白银之王爆发出一阵狂笑,拽过他的手,把那枚银质袖扣重新按回他掌心:“记住了,陈伶。从今天起,你的每一分钱,每一道疤,都得刻着我的名字。”

陈伶把袖扣往衬衫袖口别时,故意弄反了方向。

金属棱角刮过腕骨,疼得他指尖一缩,抬眼时正撞见白银之王盯着他的手腕,眼底的光像浸了酒的火,明灭不定。
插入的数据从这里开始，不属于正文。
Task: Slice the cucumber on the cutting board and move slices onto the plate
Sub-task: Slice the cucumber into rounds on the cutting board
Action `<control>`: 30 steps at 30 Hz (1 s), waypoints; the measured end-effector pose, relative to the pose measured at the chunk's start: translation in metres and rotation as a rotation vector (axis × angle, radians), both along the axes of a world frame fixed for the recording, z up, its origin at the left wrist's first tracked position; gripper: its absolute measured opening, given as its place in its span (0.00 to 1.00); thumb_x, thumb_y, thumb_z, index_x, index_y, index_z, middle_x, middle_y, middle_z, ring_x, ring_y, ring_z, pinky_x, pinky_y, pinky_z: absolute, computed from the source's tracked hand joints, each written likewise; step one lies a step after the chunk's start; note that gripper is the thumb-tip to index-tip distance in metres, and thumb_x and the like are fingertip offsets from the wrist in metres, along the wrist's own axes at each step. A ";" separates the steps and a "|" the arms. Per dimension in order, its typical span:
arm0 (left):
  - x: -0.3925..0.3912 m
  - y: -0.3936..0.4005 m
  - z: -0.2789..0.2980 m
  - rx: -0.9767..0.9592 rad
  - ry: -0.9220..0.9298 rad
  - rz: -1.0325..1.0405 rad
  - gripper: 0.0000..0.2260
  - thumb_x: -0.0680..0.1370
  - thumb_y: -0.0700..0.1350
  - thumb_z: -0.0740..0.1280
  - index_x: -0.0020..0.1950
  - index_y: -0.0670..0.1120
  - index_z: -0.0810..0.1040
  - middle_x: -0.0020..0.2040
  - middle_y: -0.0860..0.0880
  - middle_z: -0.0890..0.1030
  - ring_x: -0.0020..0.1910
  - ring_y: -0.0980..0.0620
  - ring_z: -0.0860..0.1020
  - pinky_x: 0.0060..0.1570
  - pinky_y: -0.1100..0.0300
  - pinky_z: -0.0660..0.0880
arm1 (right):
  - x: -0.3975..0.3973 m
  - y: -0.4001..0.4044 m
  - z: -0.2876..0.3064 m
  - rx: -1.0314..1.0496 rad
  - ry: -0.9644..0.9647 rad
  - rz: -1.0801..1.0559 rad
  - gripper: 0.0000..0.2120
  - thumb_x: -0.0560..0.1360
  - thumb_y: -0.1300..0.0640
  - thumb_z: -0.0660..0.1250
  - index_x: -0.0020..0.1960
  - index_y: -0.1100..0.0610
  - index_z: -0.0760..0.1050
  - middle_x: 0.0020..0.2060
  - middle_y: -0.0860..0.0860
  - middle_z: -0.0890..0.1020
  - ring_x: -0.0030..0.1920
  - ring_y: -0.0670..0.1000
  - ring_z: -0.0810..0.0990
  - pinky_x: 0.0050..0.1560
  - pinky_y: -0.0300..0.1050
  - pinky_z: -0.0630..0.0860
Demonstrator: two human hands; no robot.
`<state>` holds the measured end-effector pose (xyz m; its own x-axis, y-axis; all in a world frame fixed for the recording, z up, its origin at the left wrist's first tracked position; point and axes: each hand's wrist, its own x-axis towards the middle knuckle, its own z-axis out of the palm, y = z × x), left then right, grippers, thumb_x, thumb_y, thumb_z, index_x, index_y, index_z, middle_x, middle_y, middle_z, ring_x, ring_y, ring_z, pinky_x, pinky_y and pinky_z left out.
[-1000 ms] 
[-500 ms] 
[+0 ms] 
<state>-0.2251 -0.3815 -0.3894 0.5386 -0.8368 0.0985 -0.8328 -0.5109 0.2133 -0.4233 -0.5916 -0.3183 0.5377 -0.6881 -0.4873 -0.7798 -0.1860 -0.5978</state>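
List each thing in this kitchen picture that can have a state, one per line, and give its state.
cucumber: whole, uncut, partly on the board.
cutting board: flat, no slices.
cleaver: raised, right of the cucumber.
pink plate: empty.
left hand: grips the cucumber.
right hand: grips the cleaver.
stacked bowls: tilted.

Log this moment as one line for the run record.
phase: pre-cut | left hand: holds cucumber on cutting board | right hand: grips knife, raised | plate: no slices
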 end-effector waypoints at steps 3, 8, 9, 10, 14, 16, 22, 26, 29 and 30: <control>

“笨手笨脚。”白银之王的声音从牙缝里挤出来,却伸手替他解那扣错的结。

指尖擦过陈伶的皮肤,带着薄茧的粗糙感,比刚才的金属刮擦更让人心头发麻。

陈伶没躲,反而往前凑了凑,让对方的掌心贴得更紧些。

“白总倒是闲,”他笑,呼吸扫过对方的手腕,那里的旧疤被衬衫盖住,却像有温度似的,“有空管我穿衣,不如想想下周税务局的人怎么应付。”

白银之王的手顿了顿,突然用力一拽,陈伶整个人撞进他怀里。

西装外套的肩线硌着后背,却抵不过对方胸口传来的温度,烫得像要把三年牢狱里积的寒气全焐透。

“应付?”白银之王低头,唇离他的耳垂只有寸许,“有陈少爷在,我怕什么?大不了把你推出去顶罪——反正你蹲过一次,熟门熟路。”

陈伶的指尖掐进对方腰侧的疤,听着那人闷哼一声,反而笑了:“顶罪可以,”他拽过对方的领带,让彼此的鼻尖相抵,“但得把你那股权转让书真给我,到时候我在牢里数钱,你在外头给我送‘赏给狗的’面包,也算相得益彰。”

白银之王低笑出声,笑声震得陈伶耳膜发痒。他突然松了手,却在陈伶要退开时,又伸手勾住他的后领,像拎着只炸毛的猫。